25-MINUTE WORKOUT THAT CAN HELP YOU REDUCE SIDE FAT

This is a great training you can do anywhere and at any time and all you need is 25 minutes because to get rid of fatty tissue in the upper body, you need to do complex exercises regularly, so it’s easier today because we will introduce you to a series of exercises, you can even do it at home.

All you need is to do the exercises, and we know that you are not lazy and it’s not an excuse, but sometimes you do not really have time to go to the gym, so this set of exercises does not take much time and you do not need any special equipment, nor sportswear.

You can do these exercises at home when your family is still asleep.

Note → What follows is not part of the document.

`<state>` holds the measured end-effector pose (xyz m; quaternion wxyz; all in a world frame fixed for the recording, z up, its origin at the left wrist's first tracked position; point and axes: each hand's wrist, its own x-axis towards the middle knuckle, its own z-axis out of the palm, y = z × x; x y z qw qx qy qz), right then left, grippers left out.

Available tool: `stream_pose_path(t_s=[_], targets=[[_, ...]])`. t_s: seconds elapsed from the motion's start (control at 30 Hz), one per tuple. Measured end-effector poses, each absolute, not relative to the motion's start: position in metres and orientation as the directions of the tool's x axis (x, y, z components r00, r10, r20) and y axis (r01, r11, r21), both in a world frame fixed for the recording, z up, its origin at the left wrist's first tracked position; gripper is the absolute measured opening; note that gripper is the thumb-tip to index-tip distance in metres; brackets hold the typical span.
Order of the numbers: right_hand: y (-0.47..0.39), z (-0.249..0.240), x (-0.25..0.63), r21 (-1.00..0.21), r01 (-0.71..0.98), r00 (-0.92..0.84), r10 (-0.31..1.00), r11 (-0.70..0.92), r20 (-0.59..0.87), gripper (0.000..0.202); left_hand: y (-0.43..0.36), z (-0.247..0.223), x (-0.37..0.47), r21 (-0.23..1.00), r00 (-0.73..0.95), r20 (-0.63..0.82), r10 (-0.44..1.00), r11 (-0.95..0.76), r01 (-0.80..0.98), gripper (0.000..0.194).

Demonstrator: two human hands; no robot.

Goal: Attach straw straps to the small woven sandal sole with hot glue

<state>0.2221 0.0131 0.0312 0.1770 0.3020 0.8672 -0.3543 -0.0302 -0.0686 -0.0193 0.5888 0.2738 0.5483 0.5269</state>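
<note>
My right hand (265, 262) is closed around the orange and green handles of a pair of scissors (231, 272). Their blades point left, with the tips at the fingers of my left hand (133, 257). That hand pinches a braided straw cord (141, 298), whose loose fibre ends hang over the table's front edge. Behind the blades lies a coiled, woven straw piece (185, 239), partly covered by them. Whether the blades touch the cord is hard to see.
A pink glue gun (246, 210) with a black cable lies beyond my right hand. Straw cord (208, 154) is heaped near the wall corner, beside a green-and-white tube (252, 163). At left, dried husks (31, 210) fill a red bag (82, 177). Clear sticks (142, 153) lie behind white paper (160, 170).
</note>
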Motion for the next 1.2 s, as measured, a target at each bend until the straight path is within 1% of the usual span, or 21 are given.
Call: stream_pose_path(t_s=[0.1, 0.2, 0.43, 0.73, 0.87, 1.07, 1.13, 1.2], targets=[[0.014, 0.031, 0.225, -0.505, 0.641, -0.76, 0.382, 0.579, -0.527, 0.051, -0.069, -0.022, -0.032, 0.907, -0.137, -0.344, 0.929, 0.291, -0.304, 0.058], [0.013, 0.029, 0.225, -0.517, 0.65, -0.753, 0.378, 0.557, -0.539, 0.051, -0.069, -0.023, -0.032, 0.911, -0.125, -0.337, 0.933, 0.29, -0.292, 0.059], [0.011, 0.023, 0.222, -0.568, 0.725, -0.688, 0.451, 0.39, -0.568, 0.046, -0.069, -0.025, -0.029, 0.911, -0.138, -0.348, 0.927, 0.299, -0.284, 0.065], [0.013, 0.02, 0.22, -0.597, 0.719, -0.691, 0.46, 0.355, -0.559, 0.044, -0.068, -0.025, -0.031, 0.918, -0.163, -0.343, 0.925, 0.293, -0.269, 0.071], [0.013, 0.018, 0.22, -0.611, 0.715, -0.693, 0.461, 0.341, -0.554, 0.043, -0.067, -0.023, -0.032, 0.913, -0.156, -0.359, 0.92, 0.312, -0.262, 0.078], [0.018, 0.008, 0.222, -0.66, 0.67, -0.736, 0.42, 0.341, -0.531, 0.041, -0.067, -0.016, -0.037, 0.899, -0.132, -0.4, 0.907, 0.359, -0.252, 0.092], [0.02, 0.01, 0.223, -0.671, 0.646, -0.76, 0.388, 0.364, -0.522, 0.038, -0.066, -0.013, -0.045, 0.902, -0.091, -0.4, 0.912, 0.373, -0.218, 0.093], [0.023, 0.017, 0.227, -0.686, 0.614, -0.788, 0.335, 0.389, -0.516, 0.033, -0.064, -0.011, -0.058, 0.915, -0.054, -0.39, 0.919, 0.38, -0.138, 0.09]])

Do these exercises because they are dynamic so they will make you sweat and burn calories. These exercises will also speed up your metabolism, so your “safety belt” around your stomach will disappear in less than a months.

SPIDERMAN PLANK

  • First, the starting position is a traditional plank position with your forearms on the ground and your body perfectly straight.
  • Then bring your left knee to your left elbow and then return to plank position. Next, repeat by bringing your right knee to your right elbow.
  • Do 15 repetitions.

RUSSIAN TWISTS

  • You will need a medicine ball (as in the image) or dumbbells.
  • Sit on the floor, lift your feet off the ground and lean back slightly. It’s about keeping your balance in that position.
  • With your arms extended in front of you, twist to one side of your body and then the other.
  • A complete turn is a turn to the left, plus a turn to the right.
  • To make it more complicated you can do it with a medicine ball.
  • Repeat this exercise 10 times.

CRUNCHES

  • First, you have to lie on the ground. Next, keep your hands by your ears instead of behind your head to avoid neck strain, and bend your knees with your feet on the floor.
  • Next, lift your shoulders and upper back off the floor with your face pointing toward the ceiling, then exhale as you go as high as you can.
  • Hold the position for a second, then inhale as you return to the starting position. This is a beneficial exercise for the upper abdomen.
  • You must repeat it between 15 and 25 times.

REVERSE CUTS

  • First lie on the floor with your arms by your sides, palms down, and your legs over your hips at 90 degrees.
  • The feet must be flexed. Next, lift your hips off the ground using your core muscles as your legs extend toward the ceiling and return to the starting position.
  • You have to repeat it 15 times.

OBLIQUE CRUNCHES

  • First, you have to lie on the ground. Then turn on your side. Extend the arm you have on the ground with the palm of your hand down to serve as support and the other arm touching your head. That’s the initial position.
  • Next, stand up by bringing both legs together up as far as you can while bringing your bent elbow toward your legs.
  • The idea is to support yourself on your buttocks trying to touch (or get as close as possible) to your legs with your elbow. Then inhale as you return to the starting position.
  • You must repeat it between 10 and 15 times on each side.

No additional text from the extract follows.